Fix PruningPredicate interaction with DynamicFilterPhysicalExpr that references partition columns by adriangb · Pull Request #19129 · apache/datafusion

adriangb · 2025-12-06T13:08:53Z

Fix handling of DynamicFilterPhysicalExpr that references partition columns
Adds some integration tests for handling of literal expression trees, making sure that if they are passed through PhysicalExprSimplifier before PruningPredicate we are able to prune.
Refactors internal tracking of column counts to short circuit early and make match logic easier to follow

adriangb · 2025-12-06T15:36:41Z

Todo: add test that is always true. Add test for nested / complex literal trees.

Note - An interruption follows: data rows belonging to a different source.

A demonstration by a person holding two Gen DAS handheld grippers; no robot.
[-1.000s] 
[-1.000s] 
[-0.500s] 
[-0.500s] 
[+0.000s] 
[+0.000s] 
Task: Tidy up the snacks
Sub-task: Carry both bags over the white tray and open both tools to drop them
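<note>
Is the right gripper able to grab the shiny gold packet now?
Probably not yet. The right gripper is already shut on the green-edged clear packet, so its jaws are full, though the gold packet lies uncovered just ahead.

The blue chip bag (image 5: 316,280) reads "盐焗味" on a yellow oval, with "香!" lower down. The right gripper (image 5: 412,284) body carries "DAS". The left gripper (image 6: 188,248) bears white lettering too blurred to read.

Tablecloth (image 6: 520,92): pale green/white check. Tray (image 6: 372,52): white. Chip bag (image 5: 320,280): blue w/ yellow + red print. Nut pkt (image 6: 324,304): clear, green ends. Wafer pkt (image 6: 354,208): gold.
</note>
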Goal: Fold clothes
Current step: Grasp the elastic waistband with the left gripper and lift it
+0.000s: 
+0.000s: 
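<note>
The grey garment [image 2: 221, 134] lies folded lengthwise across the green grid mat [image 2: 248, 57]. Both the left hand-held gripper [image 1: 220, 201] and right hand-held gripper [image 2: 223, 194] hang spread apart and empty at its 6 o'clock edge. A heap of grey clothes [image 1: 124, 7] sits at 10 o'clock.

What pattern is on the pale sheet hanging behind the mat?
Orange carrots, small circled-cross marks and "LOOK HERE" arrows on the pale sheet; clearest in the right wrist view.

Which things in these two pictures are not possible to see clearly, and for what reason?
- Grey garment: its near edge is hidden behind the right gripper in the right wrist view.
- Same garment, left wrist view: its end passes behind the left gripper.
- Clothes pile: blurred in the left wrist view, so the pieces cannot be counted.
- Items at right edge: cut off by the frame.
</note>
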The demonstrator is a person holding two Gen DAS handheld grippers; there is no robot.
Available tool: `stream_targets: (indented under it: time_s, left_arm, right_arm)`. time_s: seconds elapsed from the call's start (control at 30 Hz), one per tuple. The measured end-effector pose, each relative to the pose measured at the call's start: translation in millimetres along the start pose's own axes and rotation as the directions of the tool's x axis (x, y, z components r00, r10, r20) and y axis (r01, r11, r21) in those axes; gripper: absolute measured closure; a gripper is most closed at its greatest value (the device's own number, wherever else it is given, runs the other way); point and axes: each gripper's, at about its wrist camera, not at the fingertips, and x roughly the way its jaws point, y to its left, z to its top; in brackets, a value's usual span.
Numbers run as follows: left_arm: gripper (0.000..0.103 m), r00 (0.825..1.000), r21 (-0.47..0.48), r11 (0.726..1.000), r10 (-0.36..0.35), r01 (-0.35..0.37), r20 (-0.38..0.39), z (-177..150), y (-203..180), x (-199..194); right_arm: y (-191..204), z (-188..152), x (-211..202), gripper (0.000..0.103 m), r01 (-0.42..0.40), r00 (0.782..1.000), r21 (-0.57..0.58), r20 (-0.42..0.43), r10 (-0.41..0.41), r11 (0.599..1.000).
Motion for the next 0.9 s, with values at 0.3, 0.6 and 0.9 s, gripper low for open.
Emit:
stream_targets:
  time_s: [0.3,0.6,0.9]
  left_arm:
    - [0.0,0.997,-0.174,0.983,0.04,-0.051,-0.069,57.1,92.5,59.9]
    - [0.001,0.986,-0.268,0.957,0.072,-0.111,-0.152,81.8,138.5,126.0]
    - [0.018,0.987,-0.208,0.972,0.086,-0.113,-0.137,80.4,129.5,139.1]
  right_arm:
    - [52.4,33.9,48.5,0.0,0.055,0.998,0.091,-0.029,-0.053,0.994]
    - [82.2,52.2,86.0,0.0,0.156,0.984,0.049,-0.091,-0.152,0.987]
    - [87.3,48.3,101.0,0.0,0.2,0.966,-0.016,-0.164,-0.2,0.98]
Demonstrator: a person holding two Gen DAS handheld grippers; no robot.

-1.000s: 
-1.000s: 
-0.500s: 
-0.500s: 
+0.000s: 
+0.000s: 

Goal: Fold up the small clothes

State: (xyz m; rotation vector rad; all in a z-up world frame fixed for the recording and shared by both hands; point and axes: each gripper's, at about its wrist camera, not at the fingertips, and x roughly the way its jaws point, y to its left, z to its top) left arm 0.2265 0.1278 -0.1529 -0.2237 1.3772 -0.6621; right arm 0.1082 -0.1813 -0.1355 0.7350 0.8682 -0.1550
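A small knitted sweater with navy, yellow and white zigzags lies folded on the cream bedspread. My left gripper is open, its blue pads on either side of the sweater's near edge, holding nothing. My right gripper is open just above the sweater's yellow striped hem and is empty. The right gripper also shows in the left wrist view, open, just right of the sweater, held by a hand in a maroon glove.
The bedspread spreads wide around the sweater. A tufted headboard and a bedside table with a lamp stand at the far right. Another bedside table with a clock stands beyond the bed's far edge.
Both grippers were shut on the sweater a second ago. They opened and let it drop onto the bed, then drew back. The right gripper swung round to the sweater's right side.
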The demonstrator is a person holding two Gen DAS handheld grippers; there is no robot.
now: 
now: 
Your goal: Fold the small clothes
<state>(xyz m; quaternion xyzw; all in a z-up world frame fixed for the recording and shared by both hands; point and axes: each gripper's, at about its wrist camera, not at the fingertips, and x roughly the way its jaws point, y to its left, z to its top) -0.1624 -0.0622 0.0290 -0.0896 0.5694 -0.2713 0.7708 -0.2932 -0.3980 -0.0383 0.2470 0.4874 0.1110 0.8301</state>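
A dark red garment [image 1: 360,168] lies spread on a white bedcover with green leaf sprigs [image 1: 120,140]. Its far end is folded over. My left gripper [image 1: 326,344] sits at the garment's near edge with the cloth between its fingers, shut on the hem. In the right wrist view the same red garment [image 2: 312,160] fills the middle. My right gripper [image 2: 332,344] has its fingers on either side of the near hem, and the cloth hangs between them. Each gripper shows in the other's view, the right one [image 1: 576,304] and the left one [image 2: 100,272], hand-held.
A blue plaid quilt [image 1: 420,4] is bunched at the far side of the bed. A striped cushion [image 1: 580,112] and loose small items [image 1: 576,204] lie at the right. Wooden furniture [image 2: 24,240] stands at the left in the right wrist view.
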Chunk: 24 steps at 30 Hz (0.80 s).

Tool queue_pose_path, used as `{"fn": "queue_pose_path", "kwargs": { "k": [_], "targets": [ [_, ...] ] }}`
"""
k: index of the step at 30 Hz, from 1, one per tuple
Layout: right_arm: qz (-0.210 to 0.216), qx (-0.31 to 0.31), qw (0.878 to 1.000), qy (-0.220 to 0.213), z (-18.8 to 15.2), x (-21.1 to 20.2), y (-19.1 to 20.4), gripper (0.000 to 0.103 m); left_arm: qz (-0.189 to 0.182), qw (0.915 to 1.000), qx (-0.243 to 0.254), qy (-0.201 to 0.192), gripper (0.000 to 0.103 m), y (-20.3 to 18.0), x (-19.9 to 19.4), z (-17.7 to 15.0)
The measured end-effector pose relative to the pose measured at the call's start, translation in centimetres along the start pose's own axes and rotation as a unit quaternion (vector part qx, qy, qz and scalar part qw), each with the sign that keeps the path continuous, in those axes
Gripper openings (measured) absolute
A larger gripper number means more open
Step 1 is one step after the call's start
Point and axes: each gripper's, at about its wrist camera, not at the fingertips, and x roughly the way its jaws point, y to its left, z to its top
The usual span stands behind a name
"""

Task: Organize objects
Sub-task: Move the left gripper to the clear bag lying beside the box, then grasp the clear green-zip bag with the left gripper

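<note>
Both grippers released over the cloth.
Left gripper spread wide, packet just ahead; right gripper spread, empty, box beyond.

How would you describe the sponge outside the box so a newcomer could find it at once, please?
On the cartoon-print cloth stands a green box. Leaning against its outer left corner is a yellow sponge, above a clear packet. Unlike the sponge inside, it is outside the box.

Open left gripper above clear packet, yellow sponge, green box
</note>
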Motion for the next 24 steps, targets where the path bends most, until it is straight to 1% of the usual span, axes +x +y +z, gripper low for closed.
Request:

adriangb · 2025-12-06T17:17:20Z

datafusion/datasource-parquet/src/opener.rs

                enable_page_index: false,
                enable_bloom_filter: false,
-                enable_row_group_stats_pruning: true,
+                enable_row_group_stats_pruning: false, // note that this is false!


Otherwise the test failed because the predicate would successfully prune based on stats

…19130) This improves handling of constant expressions during pruning by trying to evaluate them in the simplifier and the pruning machinery. This is somewhat redundant with #19129 in the simple case of our Parquet implementation but since there may be edge cases where one is hit and not the other, or where users are using them independently I thought it best to implement both approaches.

adriangb · 2025-12-08T13:32:14Z

datafusion/pruning/src/pruning_predicate.rs

+/// Count of distinct column references in an expression.
+/// This is the same as [`collect_columns`] but optimized to stop counting
+/// once more than one distinct column is found.
+///
+/// For example, in expression `col1 + col2`, the count is `Many`.
+/// In expression `col1 + 5`, the count is `One`.
+/// In expression `5 + 10`, the count is `Zero`.
+#[derive(Debug, PartialEq, Eq)]
+enum ColumnReferenceCount {


This replaces collect_columns because:

We only ever want to know if there's one or more, this short circuits / avoids extra work if we're going to bail anyway.

Makes the match statements clearer instead of matching on .len() integers.

Avoids columns.iter().first().unwrap() later on (even though this does still contain an unwrap internally)

alamb

Thanks @adriangb

This looks interesting -- the only thing I don't understand is why the previously added constant folding expression doesn't cover this

alamb · 2025-12-08T13:29:23Z

datafusion/pruning/src/pruning_predicate.rs

+
+    // Test that always-true literal predicates don't prune any containers
+    #[test]
+    fn row_group_predicate_literal_true() {


Can we please also add a test for literal (boolean) null?

Added row_group_predicate_literal_null

alamb · 2025-12-08T13:30:27Z

datafusion/pruning/src/pruning_predicate.rs

+        prune_with_expr(lit(true).or(lit(false)), &schema, &statistics, &[true]);
+
+        // Complex nested: (1 < 2) AND (3 > 1) = true AND true = true
+        prune_with_expr(


Can you also please add an error test for pruning with a non boolean (e.g. lit(1i32)) -- and just verify that it errors resonably (rather than gives the wrong answer)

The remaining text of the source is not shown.